Would you please repeat the data exactly as given?
# # #
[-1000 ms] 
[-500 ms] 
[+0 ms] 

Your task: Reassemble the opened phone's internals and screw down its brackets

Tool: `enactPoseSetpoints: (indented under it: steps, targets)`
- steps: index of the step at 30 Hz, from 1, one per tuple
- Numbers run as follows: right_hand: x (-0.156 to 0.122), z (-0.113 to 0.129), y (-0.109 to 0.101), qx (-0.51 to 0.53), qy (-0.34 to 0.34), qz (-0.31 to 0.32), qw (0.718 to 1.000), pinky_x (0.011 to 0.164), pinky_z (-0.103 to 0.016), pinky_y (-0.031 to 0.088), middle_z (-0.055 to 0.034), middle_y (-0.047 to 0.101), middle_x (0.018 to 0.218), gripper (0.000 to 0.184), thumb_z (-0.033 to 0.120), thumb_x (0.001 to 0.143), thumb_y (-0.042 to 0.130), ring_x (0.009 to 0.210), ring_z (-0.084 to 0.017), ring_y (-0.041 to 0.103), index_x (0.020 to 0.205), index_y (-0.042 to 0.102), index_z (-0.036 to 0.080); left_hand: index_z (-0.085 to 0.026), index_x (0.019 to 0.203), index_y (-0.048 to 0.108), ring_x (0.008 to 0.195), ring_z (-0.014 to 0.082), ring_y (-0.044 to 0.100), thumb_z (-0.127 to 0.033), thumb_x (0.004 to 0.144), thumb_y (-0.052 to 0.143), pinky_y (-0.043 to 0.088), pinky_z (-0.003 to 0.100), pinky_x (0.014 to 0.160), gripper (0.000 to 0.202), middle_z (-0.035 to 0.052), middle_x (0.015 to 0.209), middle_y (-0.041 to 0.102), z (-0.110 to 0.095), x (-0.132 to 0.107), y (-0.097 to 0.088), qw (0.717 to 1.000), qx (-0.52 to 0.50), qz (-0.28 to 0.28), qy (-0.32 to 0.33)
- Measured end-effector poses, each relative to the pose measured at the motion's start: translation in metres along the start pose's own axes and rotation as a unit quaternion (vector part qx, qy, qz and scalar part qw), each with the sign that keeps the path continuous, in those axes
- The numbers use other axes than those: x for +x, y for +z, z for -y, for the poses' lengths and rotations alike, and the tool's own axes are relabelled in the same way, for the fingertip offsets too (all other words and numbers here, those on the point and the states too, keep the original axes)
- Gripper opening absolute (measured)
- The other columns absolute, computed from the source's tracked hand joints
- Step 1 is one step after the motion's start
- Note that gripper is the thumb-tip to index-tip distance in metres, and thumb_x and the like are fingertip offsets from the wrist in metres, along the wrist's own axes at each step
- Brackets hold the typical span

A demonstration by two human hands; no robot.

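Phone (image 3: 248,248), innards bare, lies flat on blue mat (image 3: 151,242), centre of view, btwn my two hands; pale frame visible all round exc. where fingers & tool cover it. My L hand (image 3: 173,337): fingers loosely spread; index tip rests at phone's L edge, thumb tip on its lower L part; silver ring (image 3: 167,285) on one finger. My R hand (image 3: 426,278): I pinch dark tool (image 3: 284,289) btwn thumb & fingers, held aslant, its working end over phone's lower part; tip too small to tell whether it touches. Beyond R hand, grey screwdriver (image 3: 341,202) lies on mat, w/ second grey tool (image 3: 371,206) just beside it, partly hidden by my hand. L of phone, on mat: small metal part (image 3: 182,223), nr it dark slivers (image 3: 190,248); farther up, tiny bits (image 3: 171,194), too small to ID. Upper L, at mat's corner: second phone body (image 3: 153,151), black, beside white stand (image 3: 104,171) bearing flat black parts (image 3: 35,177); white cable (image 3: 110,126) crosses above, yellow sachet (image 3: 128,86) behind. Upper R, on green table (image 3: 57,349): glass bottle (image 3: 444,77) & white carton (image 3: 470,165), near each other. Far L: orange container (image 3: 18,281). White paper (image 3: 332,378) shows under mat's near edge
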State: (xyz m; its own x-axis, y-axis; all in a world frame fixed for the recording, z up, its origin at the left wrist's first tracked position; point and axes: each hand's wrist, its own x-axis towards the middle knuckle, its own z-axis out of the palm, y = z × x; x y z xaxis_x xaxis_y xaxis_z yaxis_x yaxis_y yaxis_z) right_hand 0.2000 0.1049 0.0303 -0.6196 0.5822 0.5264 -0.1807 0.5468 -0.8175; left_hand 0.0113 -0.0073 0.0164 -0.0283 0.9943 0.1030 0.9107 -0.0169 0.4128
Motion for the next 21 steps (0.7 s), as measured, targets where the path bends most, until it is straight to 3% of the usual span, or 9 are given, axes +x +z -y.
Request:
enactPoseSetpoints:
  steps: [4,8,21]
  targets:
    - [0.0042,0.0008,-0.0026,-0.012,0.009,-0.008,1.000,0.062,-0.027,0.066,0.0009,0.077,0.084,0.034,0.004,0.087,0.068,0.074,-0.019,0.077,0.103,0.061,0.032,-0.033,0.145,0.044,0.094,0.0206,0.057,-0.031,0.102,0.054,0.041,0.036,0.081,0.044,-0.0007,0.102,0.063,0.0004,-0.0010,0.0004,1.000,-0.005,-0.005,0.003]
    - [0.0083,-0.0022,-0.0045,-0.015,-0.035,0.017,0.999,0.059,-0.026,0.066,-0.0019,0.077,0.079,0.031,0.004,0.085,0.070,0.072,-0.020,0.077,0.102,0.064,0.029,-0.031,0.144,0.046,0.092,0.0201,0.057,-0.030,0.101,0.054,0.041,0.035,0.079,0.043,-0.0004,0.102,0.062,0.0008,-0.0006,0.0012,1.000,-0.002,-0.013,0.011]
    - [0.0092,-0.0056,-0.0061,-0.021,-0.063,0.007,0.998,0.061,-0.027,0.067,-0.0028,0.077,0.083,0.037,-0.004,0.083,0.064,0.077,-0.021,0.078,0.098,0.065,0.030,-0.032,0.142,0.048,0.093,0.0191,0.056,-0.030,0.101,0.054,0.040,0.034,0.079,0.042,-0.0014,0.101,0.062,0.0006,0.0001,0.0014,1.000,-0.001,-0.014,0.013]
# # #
Answer for this exercise
[-1000 ms] 
[-500 ms] 
[+0 ms] 

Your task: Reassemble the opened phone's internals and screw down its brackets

Tool: `enactPoseSetpoints: (indented under it: steps, targets)`
- steps: index of the step at 30 Hz, from 1, one per tuple
- Numbers run as follows: right_hand: x (-0.156 to 0.122), z (-0.113 to 0.129), y (-0.109 to 0.101), qx (-0.51 to 0.53), qy (-0.34 to 0.34), qz (-0.31 to 0.32), qw (0.718 to 1.000), pinky_x (0.011 to 0.164), pinky_z (-0.103 to 0.016), pinky_y (-0.031 to 0.088), middle_z (-0.055 to 0.034), middle_y (-0.047 to 0.101), middle_x (0.018 to 0.218), gripper (0.000 to 0.184), thumb_z (-0.033 to 0.120), thumb_x (0.001 to 0.143), thumb_y (-0.042 to 0.130), ring_x (0.009 to 0.210), ring_z (-0.084 to 0.017), ring_y (-0.041 to 0.103), index_x (0.020 to 0.205), index_y (-0.042 to 0.102), index_z (-0.036 to 0.080); left_hand: index_z (-0.085 to 0.026), index_x (0.019 to 0.203), index_y (-0.048 to 0.108), ring_x (0.008 to 0.195), ring_z (-0.014 to 0.082), ring_y (-0.044 to 0.100), thumb_z (-0.127 to 0.033), thumb_x (0.004 to 0.144), thumb_y (-0.052 to 0.143), pinky_y (-0.043 to 0.088), pinky_z (-0.003 to 0.100), pinky_x (0.014 to 0.160), gripper (0.000 to 0.202), middle_z (-0.035 to 0.052), middle_x (0.015 to 0.209), middle_y (-0.041 to 0.102), z (-0.110 to 0.095), x (-0.132 to 0.107), y (-0.097 to 0.088), qw (0.717 to 1.000), qx (-0.52 to 0.50), qz (-0.28 to 0.28), qy (-0.32 to 0.33)
- Measured end-effector poses, each relative to the pose measured at the motion's start: translation in metres along the start pose's own axes and rotation as a unit quaternion (vector part qx, qy, qz and scalar part qw), each with the sign that keeps the path continuous, in those axes
- The numbers use other axes than those: x for +x, y for +z, z for -y, for the poses' lengths and rotations alike, and the tool's own axes are relabelled in the same way, for the fingertip offsets too (all other words and numbers here, those on the point and the states too, keep the original axes)
- Gripper opening absolute (measured)
- The other columns absolute, computed from the source's tracked hand joints
- Step 1 is one step after the motion's start
- Note that gripper is the thumb-tip to index-tip distance in metres, and thumb_x and the like are fingertip offsets from the wrist in metres, along the wrist's own axes at each step
- Brackets hold the typical span

A demonstration by two human hands; no robot.

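Phone (image 3: 248,248), innards bare, lies flat on blue mat (image 3: 151,242), centre of view, btwn my two hands; pale frame visible all round exc. where fingers & tool cover it. My L hand (image 3: 173,337): fingers loosely spread; index tip rests at phone's L edge, thumb tip on its lower L part; silver ring (image 3: 167,285) on one finger. My R hand (image 3: 426,278): I pinch dark tool (image 3: 284,289) btwn thumb & fingers, held aslant, its working end over phone's lower part; tip too small to tell whether it touches. Beyond R hand, grey screwdriver (image 3: 341,202) lies on mat, w/ second grey tool (image 3: 371,206) just beside it, partly hidden by my hand. L of phone, on mat: small metal part (image 3: 182,223), nr it dark slivers (image 3: 190,248); farther up, tiny bits (image 3: 171,194), too small to ID. Upper L, at mat's corner: second phone body (image 3: 153,151), black, beside white stand (image 3: 104,171) bearing flat black parts (image 3: 35,177); white cable (image 3: 110,126) crosses above, yellow sachet (image 3: 128,86) behind. Upper R, on green table (image 3: 57,349): glass bottle (image 3: 444,77) & white carton (image 3: 470,165), near each other. Far L: orange container (image 3: 18,281). White paper (image 3: 332,378) shows under mat's near edge
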State: (xyz m; its own x-axis, y-axis; all in a world frame fixed for the recording, z up, its origin at the left wrist's first tracked position; point and axes: each hand's wrist, its own x-axis towards the middle knuckle, its own z-axis out of the palm, y = z × x; x y z xaxis_x xaxis_y xaxis_z yaxis_x yaxis_y yaxis_z) right_hand 0.2000 0.1049 0.0303 -0.6196 0.5822 0.5264 -0.1807 0.5468 -0.8175; left_hand 0.0113 -0.0073 0.0164 -0.0283 0.9943 0.1030 0.9107 -0.0169 0.4128
Motion for the next 21 steps (0.7 s), as measured, targets where the path bends most, until it is straight to 3% of the usual span, or 9 are given, axes +x +z -y.
Request:
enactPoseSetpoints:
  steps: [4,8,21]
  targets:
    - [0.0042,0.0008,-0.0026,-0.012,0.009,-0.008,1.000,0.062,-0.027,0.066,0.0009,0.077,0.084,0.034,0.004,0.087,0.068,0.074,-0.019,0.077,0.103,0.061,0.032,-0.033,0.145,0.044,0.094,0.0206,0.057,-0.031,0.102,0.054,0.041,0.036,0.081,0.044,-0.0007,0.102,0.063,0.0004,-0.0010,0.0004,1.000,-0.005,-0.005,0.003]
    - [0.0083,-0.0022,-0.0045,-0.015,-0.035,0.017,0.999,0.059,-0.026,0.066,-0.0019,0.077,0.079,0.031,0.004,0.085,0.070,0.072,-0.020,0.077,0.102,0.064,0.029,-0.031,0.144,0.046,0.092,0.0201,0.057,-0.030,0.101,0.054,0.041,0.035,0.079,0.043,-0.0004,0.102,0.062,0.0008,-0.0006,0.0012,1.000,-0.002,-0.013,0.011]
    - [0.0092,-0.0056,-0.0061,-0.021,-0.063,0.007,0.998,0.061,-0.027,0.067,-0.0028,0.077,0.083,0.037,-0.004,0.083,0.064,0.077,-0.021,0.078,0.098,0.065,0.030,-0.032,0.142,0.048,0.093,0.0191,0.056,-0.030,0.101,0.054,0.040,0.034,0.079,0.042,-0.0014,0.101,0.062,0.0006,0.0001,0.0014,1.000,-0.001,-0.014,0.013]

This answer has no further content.